ECLI:NL:HR:2005:AU2030
Hoge Raad
- Cassatie
- C.J.G. Bleichrodt
- A.J.A. van Dorst
- H.A.G. Splinter-van Kan
- Rechtspraak.nl
Rechtsvraag omtrent de strafbaarheid van het aanplakken van posters voor culturele evenementen in Groningen
In deze zaak heeft de Hoge Raad op 25 oktober 2005 uitspraak gedaan in een cassatieprocedure tegen een arrest van het Gerechtshof te Leeuwarden. De verdachte was veroordeeld voor het aanplakken van een poster op een plakzuil in de gemeente Groningen zonder schriftelijke toestemming van de rechthebbende. De poster betrof een culturele gebeurtenis waarvoor een toegangsprijs werd geheven. De verdachte stelde dat de poster geen handelsreclame was, maar een uitnodiging voor een cultureel evenement, en dat dit onder de uitzonderingen van de Algemene Plaatselijke Verordening (APV) viel.

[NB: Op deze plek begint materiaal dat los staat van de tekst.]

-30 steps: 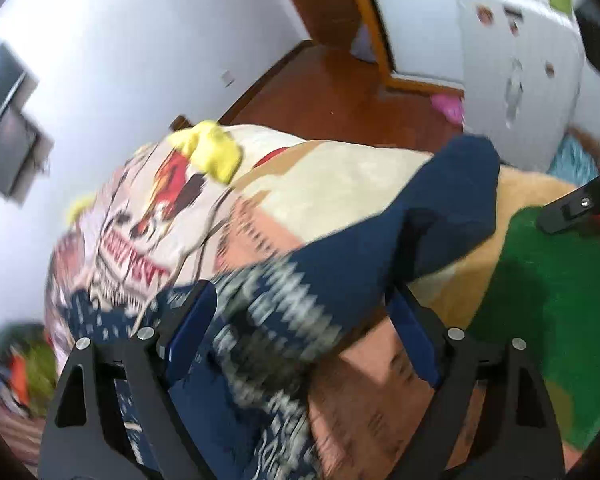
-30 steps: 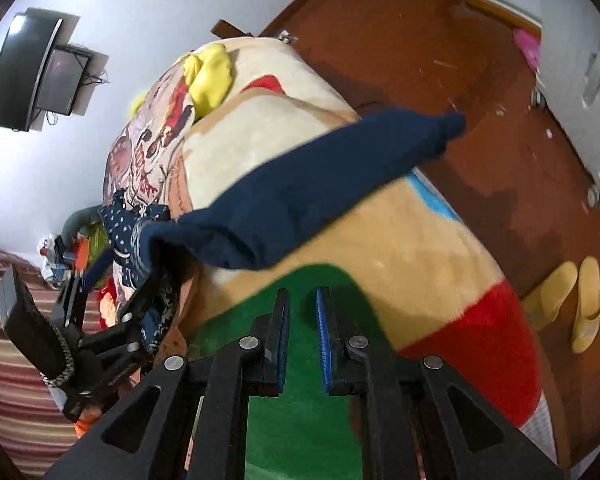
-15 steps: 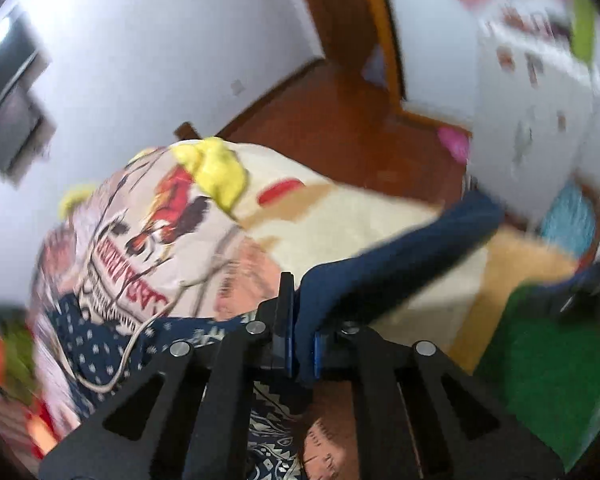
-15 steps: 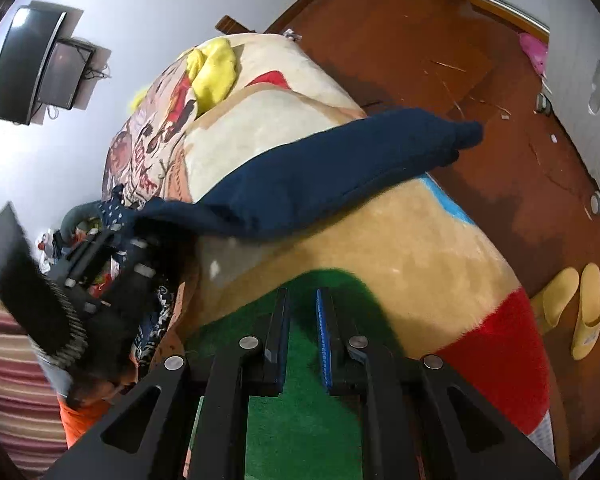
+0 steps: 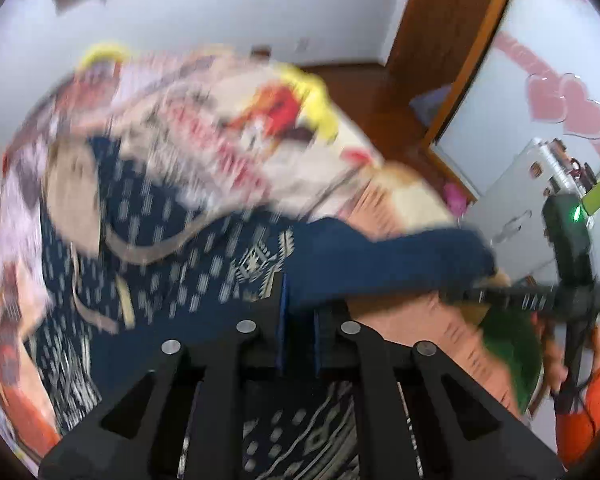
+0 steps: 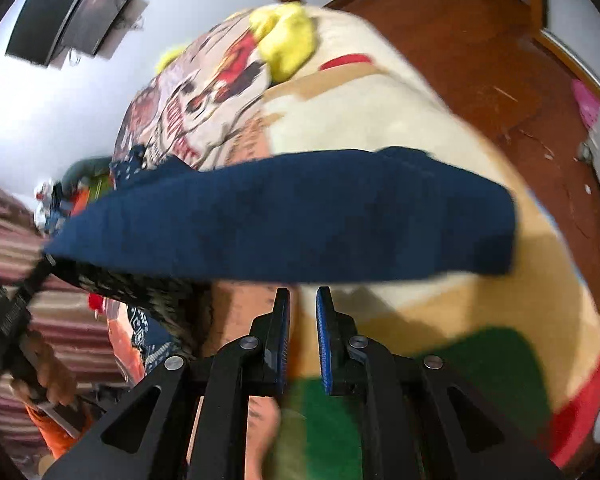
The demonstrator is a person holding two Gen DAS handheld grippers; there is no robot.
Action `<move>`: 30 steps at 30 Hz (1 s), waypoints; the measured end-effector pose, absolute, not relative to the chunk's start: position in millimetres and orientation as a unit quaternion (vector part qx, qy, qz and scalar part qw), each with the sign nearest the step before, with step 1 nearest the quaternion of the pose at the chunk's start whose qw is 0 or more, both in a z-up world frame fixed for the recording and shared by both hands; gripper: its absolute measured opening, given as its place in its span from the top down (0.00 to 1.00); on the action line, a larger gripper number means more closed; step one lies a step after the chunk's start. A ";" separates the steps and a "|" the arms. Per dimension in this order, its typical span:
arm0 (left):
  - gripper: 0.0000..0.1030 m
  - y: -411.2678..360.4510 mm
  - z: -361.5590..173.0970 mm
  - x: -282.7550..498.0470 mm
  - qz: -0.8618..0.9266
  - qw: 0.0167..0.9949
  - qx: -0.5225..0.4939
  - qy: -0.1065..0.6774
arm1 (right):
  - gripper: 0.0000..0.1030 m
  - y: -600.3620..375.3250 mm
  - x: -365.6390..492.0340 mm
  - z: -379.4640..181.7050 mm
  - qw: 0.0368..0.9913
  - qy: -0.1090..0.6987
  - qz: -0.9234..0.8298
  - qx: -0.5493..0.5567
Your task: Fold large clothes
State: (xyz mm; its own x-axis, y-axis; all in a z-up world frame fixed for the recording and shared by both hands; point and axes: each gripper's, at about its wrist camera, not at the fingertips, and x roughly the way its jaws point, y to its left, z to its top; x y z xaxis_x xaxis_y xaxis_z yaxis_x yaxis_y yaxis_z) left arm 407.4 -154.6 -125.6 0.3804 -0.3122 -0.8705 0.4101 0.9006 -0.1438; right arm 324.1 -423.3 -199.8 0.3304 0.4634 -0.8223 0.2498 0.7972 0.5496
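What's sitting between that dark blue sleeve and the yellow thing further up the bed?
In the right wrist view, only the blanket shows between the navy sleeve and the yellow thing: a cream patch with a red stripe and cartoon print. Nothing else lies there.

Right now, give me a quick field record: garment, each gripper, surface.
garment: navy sweater, sleeve stretched out over the bed
left gripper: jaws shut on the sweater at the sleeve's base
right gripper: jaws nearly closed with a narrow gap, nothing between them, just below the sleeve
surface: patterned blanket on the bed
blur: heavy in the left wrist view
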 end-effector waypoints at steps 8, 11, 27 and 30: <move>0.47 -110.1 -172.0 392.1 -0.196 0.788 0.058 0.581 | 0.91 -372.9 342.6 -196.6 0.762 0.584 0.098 0.261; 0.44 -121.1 -156.4 385.1 -0.195 0.794 0.088 0.568 | 0.91 -375.0 334.9 -191.7 0.768 0.581 0.093 0.251; 0.16 -333.1 -163.4 394.8 -0.317 0.761 0.184 0.535 | 0.91 -469.6 241.0 -142.9 0.817 0.512 0.017 0.265; 0.20 -357.0 -190.1 399.0 -0.295 0.760 0.227 0.533 | 0.91 -483.1 221.8 -146.5 0.813 0.512 0.005 0.275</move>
State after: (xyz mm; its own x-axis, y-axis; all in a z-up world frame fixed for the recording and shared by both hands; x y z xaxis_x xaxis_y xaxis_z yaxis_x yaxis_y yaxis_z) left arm 399.0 -357.0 -190.1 0.2574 -0.2059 -0.9441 0.6909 0.7222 0.0308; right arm 221.8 -483.1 -146.5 0.4750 0.2894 -0.8310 0.2747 0.8484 0.4524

Het Hof had geoordeeld dat het aanplakken van de poster in beginsel als reclame moest worden aangemerkt, en dat er geen feiten of omstandigheden waren die de strafbaarheid van het handelen van de verdachte uitsloten. De Hoge Raad bevestigde dit oordeel en oordeelde dat het Hof niet onjuist had geoordeeld. De Hoge Raad oordeelde dat de argumenten van de verdachte niet voldoende waren om tot een andere conclusie te komen. De Hoge Raad verwierp het beroep en bevestigde de veroordeling van de verdachte tot één week hechtenis, voorwaardelijk met een proeftijd van twee jaren, en een geldboete van € 160,-.
De uitspraak van de Hoge Raad benadrukt de reikwijdte van de APV in relatie tot culturele evenementen en de voorwaarden waaronder reclame is toegestaan. De zaak is van belang voor de interpretatie van de APV-gemeente Groningen en de juridische status van culturele reclame in het openbaar.